A ceasefire between Israel and Hezbollah came into effect early Wednesday in Lebanon, after more than a year of cross-border hostilities and two months of open warfare between the Israeli army and the armed Lebanese movement backed by Iran. The clashes left more than 3,800 dead and nearly 15,000 injured.
Published on 27/11/2024 07:37
Updated on 27/11/2024 07:45
Reading time: 3min
A ceasefire therefore came into effect on the night of Tuesday November 26 to Wednesday November 27 in Lebanon. Israel and Hezbollah reached an agreement for a truce, which began at 3 a.m. French time. This agreement remains fragile, but nevertheless marks the end of more than a year of a deadly conflict. A war that can be divided into two very distinct phases. First a low-intensity conflict, which began on October 8, 2023, the day after the Hamas terrorist attacks, with rocket fire from Hezbollah, which caused the flight of around 60,000 inhabitants of northern Israel. Then an open, violent war, launched in September 2024 by the Israeli army, which decided to concentrate its forces on the Lebanese Shiite movement.
The operation of the pagers, September 17 and 18, 2024, and the simultaneous explosion of hundreds of these small boxes, which served as means of communication for the militia, kicked off two months of massive bombardments on the south and east of Lebanon, as well as on the suburbs south of Beirut, stronghold of Hezbollah whose emblematic figure, Hassan Nasrallah, was killed, like most of the movement’s senior leaders.

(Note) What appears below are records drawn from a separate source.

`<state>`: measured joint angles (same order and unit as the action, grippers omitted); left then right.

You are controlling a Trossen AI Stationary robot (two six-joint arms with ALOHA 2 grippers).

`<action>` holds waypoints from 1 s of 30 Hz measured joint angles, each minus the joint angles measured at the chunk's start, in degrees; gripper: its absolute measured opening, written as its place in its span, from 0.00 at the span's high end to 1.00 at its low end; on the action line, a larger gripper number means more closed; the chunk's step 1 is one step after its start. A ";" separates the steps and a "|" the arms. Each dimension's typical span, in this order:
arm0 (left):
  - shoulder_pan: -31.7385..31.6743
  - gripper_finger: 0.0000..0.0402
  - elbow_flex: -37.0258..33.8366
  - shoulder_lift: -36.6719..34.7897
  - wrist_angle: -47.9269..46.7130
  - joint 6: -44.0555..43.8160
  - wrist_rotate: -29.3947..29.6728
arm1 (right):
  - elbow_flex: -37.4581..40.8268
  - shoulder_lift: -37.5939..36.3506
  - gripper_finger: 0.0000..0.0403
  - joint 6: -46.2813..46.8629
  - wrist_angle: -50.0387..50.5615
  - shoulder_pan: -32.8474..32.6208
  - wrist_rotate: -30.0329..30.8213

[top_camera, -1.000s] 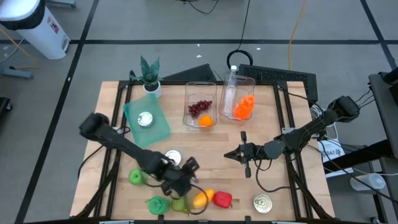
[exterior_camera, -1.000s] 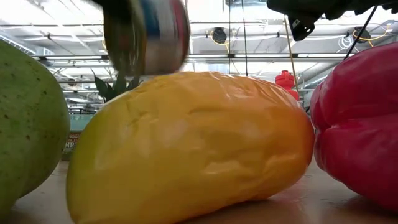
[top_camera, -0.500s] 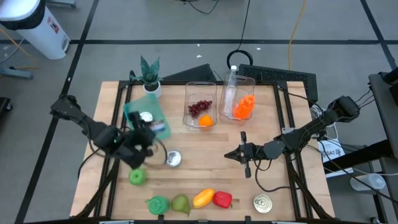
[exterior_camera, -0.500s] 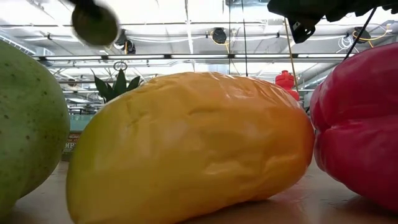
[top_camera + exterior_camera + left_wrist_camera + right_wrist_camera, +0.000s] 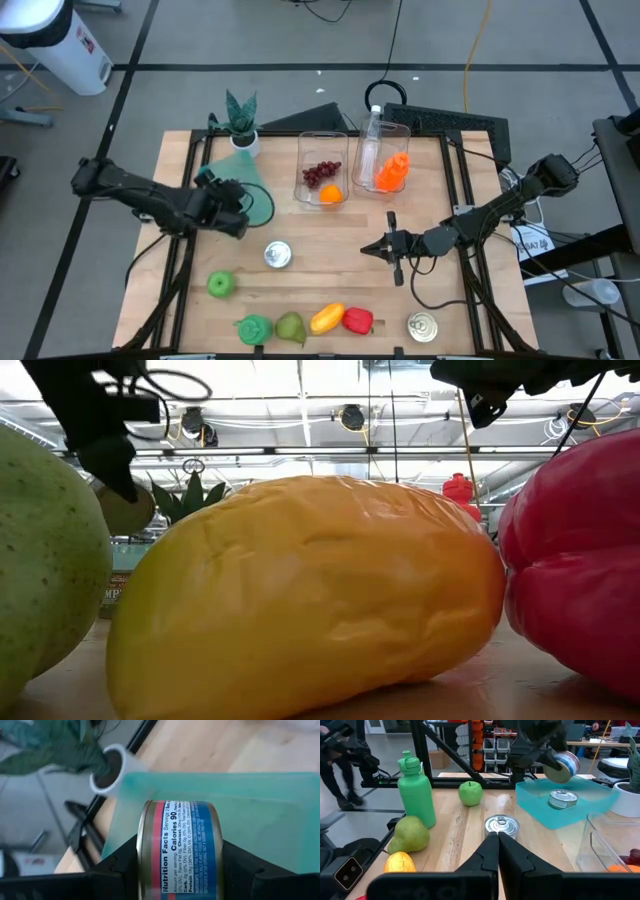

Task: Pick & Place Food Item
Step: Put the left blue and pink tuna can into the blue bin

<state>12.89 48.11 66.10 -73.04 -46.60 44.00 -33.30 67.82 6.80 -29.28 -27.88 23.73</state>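
Wooden table (image 5: 330, 260) under both arms; teal bin (image 5: 570, 807) at back left, one can (image 5: 563, 798) lying inside it; clear container (image 5: 323, 168) with grapes and an orange beside it; left gripper (image 5: 232, 205) clamped on blue-labelled can (image 5: 182, 852), held above bin's near edge; right gripper (image 5: 366, 248) pinched shut, empty, hovering mid-table; loose can (image 5: 278, 255) on bare wood; mango (image 5: 310, 595), red pepper (image 5: 580, 555), pear (image 5: 409, 834), green apple (image 5: 220, 285) along front edge.
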 joint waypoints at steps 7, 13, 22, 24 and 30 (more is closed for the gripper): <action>-8.58 0.53 -0.24 4.82 -0.14 2.28 -0.55 | 0.00 0.00 1.00 -0.65 0.41 0.00 0.00; -14.38 0.53 -0.24 11.54 -0.21 4.73 -2.39 | 0.00 0.01 1.00 -1.71 1.05 0.00 0.00; -18.12 0.53 -0.24 17.56 -0.56 4.27 -1.98 | 0.00 0.01 1.00 -1.71 1.67 0.00 -0.01; -18.38 0.53 -0.24 18.27 -0.57 4.32 -1.98 | 0.00 0.00 1.00 -1.71 1.66 0.00 0.00; -18.56 0.53 -0.22 19.97 -0.87 4.50 -1.99 | 0.00 0.01 1.00 -1.71 1.59 0.04 0.04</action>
<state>-5.67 47.90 86.07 -73.91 -42.10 42.01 -33.30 67.83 5.08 -27.68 -27.83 23.77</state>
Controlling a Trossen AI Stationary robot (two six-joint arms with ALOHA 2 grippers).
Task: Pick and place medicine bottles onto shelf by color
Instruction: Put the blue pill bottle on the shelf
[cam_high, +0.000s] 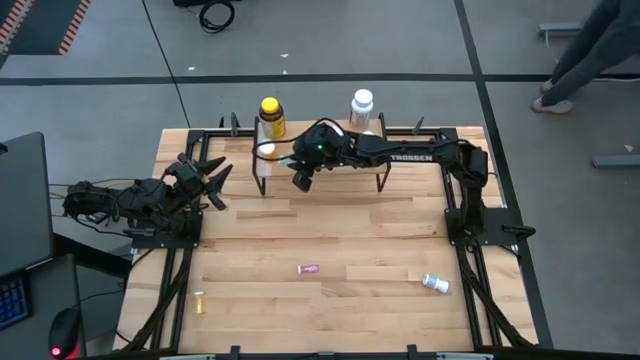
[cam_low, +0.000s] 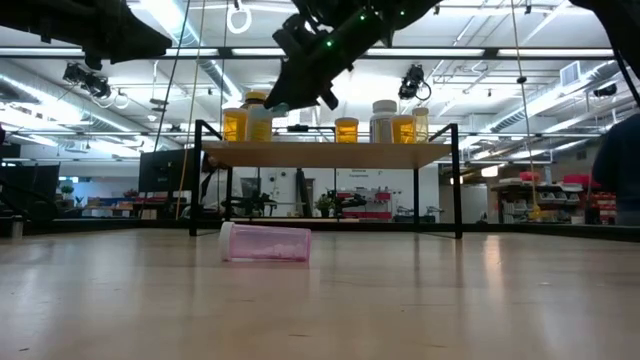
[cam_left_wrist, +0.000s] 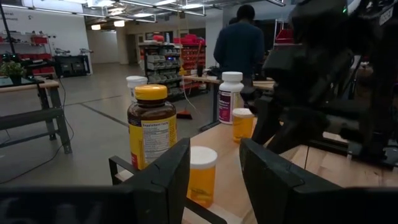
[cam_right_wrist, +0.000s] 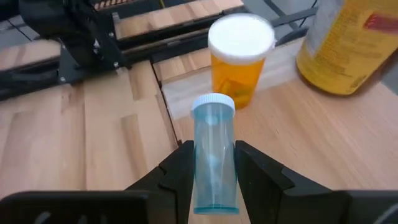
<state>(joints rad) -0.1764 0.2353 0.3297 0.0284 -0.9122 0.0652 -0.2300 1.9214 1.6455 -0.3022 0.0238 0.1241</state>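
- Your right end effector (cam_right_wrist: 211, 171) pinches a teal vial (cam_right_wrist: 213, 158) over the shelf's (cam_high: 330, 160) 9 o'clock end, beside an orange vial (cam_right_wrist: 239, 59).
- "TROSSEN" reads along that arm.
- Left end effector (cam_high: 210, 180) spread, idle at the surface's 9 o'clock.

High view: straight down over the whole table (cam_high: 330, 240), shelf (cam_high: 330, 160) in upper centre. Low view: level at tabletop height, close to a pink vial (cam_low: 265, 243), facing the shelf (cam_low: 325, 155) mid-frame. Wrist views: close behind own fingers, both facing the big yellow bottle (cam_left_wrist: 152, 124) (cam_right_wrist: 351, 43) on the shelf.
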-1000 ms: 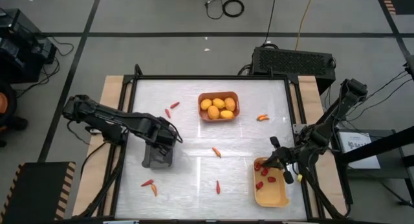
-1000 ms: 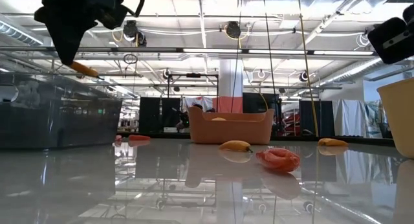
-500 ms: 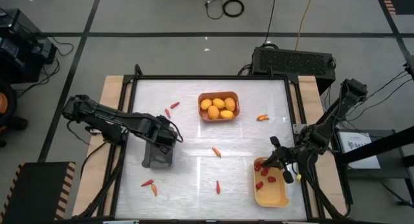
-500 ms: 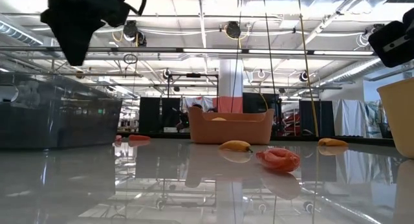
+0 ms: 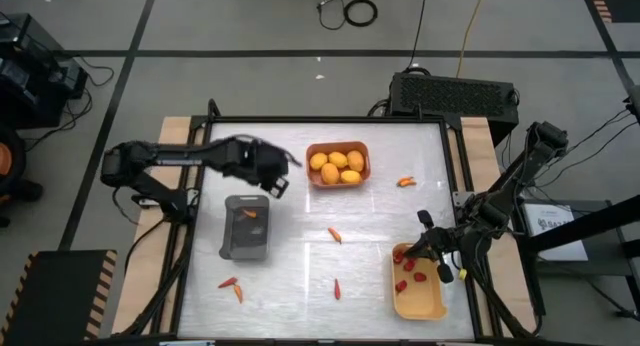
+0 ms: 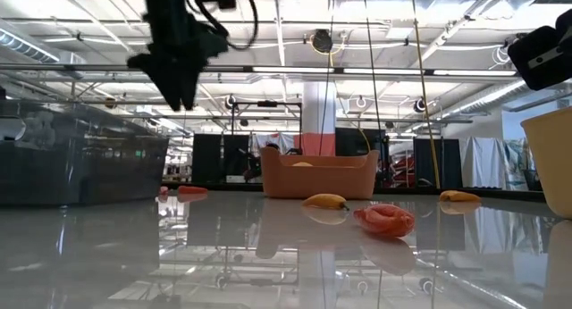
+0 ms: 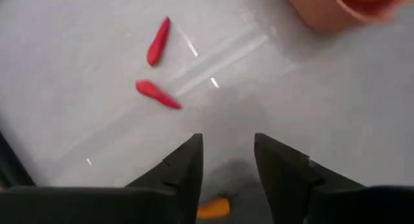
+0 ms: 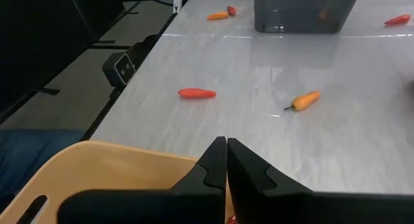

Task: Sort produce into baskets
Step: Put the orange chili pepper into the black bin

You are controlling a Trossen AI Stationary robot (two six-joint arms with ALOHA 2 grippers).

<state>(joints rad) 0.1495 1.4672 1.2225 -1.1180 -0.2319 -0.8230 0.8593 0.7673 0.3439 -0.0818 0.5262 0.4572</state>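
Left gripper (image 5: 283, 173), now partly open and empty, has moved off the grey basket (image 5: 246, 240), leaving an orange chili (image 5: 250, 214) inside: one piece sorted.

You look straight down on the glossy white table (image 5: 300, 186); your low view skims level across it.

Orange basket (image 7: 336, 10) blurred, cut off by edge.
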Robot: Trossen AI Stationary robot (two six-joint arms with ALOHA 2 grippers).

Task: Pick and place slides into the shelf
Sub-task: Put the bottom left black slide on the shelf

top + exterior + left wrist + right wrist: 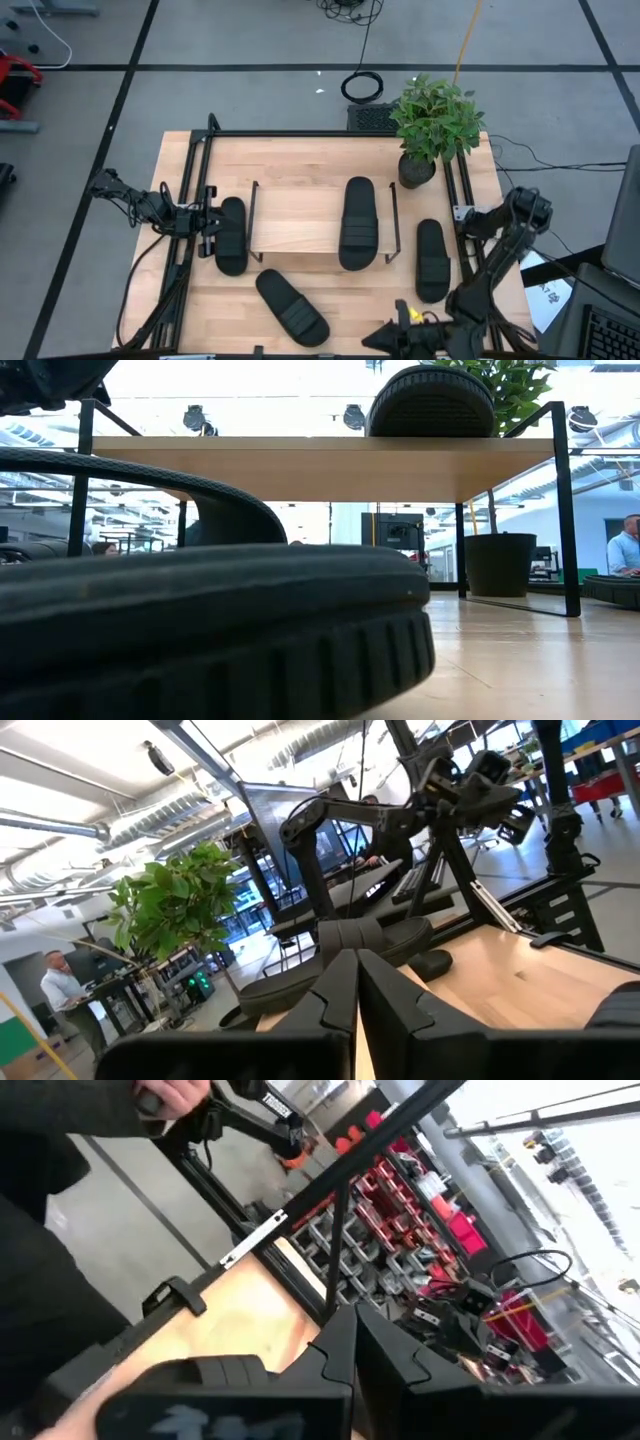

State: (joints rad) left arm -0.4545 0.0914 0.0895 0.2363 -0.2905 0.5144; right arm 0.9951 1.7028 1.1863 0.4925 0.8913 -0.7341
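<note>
At the high view's left, the left gripper (pixel 212 222) is seen with fingers pressed together, just beside a slide (pixel 231 235). At centre, one slide (pixel 357 223) lies on the shelf (pixel 300 215). At lower right, the right gripper (pixel 375 340) is closed, empty.

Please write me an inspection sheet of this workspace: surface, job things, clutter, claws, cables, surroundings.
Surface: wooden table.
Job things: one slide lies on the shelf; three lie on the table: left slide, front slide, right slide.
Clutter: potted plant at the table's back right corner.
Claws: left claw shut, beside the left slide; right claw shut, at the front edge.
Cables: coil on the floor.
Surroundings: person behind.
</note>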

The clashes left more than 3,800 dead and nearly 15,000 injured, mainly civilians on the Lebanese side, while around a hundred Israeli soldiers and civilians lost their lives. The damage is also considerable. First in the Lebanese capital, where many neighborhoods in the southern suburbs of Beirut, Dâhiye, are today in ruins. These clashes pushed nearly a million residents into exile, towards other regions of the country or towards Syria. Beyond the destruction, the war continued to weaken the Lebanese economy to its knees. Hezbollah’s banks, which provided part of the population’s financing, were destroyed.
Militarily, the Lebanese movement is considerably weakened, with a decimated chain of command. Its fighting force has lost at least 10% of its capabilities, and according to experts, between 60 and 80% of its arsenal of medium and long-range missiles has been destroyed. Nearly a thousand missiles were notably neutralized in the border zone in the south of the country, which was the major objective of an Israeli army, which, if not annihilating Hezbollah, will have succeeded in limiting its danger, the ceasefire agreement providing for moving its troops around twenty kilometers away. Israeli Prime Minister Benjamin Netanyahu now confirms that he wants to concentrate “on the Iranian threat”.